EXERCISE OBJECTIVE:
Check each line of the material for "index" and report how many lines have it, with nothing added.

===== COLLECTED MATERIAL =====

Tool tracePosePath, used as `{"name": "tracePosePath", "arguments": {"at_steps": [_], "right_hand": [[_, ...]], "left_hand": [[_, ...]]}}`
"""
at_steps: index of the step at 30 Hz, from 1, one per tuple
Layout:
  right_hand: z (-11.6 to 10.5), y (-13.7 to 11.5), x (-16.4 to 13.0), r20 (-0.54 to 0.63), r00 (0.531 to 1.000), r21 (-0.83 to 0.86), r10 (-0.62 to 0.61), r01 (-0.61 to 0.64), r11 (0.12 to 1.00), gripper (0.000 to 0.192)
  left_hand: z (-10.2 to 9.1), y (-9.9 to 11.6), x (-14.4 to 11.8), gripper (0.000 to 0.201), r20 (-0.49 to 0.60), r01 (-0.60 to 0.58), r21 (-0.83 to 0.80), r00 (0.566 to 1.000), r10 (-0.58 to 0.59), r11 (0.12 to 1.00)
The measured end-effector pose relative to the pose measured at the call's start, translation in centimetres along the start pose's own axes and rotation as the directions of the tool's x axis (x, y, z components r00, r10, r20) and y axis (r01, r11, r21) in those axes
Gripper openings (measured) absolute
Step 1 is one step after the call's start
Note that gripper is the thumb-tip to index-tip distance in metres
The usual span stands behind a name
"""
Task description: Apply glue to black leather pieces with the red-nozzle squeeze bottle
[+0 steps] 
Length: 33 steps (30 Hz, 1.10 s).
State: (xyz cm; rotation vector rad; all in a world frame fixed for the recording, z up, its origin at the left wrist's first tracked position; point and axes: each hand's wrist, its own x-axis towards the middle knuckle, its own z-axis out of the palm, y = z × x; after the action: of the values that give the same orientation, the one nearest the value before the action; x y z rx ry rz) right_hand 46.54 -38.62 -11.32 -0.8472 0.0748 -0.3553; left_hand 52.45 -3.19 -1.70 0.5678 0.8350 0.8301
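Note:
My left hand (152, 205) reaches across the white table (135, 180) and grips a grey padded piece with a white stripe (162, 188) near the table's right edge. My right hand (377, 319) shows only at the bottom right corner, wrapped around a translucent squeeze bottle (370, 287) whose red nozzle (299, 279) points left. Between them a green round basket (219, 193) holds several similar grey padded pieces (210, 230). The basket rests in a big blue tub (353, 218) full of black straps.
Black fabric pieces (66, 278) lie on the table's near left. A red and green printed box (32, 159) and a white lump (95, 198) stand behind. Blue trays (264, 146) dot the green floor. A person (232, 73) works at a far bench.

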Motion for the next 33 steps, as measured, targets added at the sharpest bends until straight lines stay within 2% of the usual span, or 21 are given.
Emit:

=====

SOLUTION FOR THIS TASK:
2